Now anyone who is anyone just has to be hirsute. Going back to the Glamour mag list the actor Idris Elba who is number 29 is sporting a dappled grey beard, Tom Hardy at number 19 is looking slightly jowly with his facial hair, the model David Gandy is at number 17 with a suitably tailored one and Harry Styles at number 12 is desperately trying to get in on the beard look by sporting a bit of fluff that makes him look even more like a 13-year-old trying to look 18 than he already does.
Where did it all go wrong?
One theory I have is that in this metrosexual age men are trying desperately trying to prove their masculinity. Studies have shown that women perceive men with beards as stronger and more aggressive. So in this politically correct era where men are often vilified for being just that, this is one way to show off the masculinity they otherwise have to keep hidden.

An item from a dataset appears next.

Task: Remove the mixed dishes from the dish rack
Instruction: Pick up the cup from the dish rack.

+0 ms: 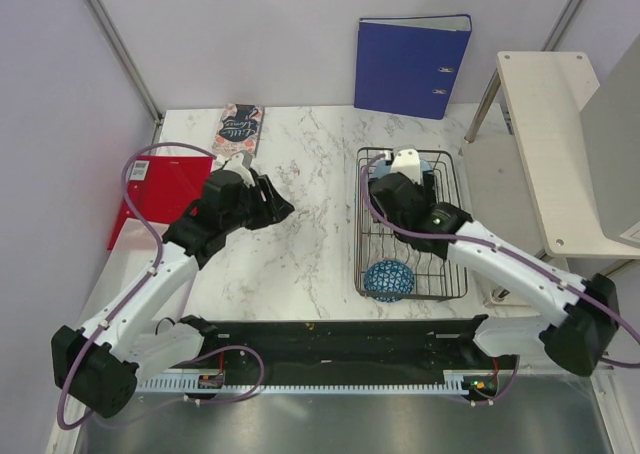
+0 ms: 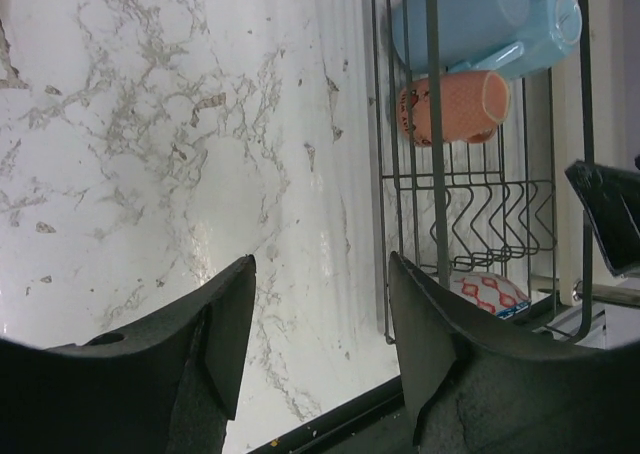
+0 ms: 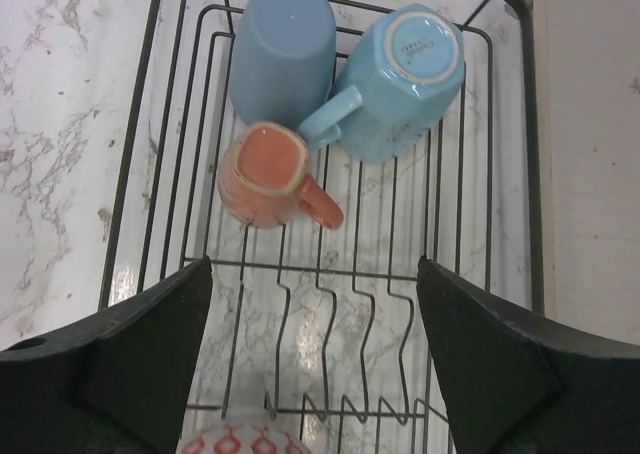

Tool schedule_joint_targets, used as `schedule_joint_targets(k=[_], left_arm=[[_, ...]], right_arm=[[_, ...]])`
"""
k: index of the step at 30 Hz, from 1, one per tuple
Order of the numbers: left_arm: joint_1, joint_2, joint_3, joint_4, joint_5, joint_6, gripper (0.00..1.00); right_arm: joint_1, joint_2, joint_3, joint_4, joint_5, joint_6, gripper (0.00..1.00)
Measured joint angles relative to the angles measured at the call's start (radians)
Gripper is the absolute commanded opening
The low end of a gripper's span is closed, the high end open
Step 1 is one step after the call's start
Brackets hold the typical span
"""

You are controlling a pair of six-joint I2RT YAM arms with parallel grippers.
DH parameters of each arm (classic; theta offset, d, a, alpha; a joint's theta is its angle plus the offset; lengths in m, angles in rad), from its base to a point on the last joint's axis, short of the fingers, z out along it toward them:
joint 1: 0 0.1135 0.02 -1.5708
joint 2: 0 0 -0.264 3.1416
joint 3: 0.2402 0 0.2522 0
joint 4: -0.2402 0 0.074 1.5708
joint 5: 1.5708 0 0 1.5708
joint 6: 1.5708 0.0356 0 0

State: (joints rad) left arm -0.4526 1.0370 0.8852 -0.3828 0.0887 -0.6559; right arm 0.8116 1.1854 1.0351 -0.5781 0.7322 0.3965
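The dish rack sits on the surface's right side, a blue binder behind it, a book and red folder far left; from above the right arm hides the rack's far end, yet its wrist view shows blue mugs and a salmon cup there, below the open, empty right pincer; the net-patterned bowl lies at the near end; the left pincer gapes open over bare marble.

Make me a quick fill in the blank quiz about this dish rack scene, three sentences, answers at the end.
1. The salmon-orange cup lies in the dish rack beside two ___ mugs.
2. The right gripper hovers over the rack with its jaws ___.
3. The left gripper hangs over the ___ tabletop, holding nothing.
Answers: blue; open; marble.
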Motion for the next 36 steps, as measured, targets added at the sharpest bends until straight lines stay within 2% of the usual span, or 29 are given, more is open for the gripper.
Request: schedule_joint_targets(k=[4,11,22,36], left_arm=[[-0.018,-0.018,-0.037,0.002,0.003,0.0,0.62],[-0.023,-0.045,-0.064,0.008,0.023,0.003,0.62],[-0.026,-0.042,-0.08,0.026,0.048,0.003,0.62],[-0.027,-0.029,-0.09,0.026,0.048,0.003,0.62]], right_arm=[[-0.058,0.163,0.08,0.026,-0.052,-0.031,0.85],[-0.149,0.299,0.146,0.056,-0.136,-0.061,0.87],[-0.167,0.403,0.146,0.117,-0.23,-0.055,0.91],[-0.202,0.501,0.14,0.201,-0.239,-0.031,0.87]])
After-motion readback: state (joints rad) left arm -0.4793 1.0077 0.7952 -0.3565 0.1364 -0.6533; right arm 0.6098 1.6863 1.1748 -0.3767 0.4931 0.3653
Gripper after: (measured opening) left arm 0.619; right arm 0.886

Facial hair is also linked to finding a mate. So rather like male birds show off their plumage and hop around on one leg in order to attract a partner, men grow beards to pull. A study of facial hair fashions between 1842 and 1971 by the aptly named researcher Nigel Barber concluded that the predominance of beards is directly linked to the ratio of men to women in the marriage market. Beards and moustaches become more popular when the ratio of women to men is lower.
A friend of mine called Paul Rodgers has sported a beard for four years. He is now so fed up with everyone else doing the same that he’s thinking of getting rid of his. He first grew one because it gives his face definition. I always thought it was a lazy thing. I mean it must get rather boring shaving every day. Apparently not. “I didn’t grow one to avoid shaving,” he tells me. “I still shave every day, and trim my beard every two to three days.”
And herein lies one of the big differences between beards back in the 60s and beards now. Whereas then they were allowed to flow as freely as the drugs and love, now they are trimmed, oiled, shaped and groomed to within an inch of their lives.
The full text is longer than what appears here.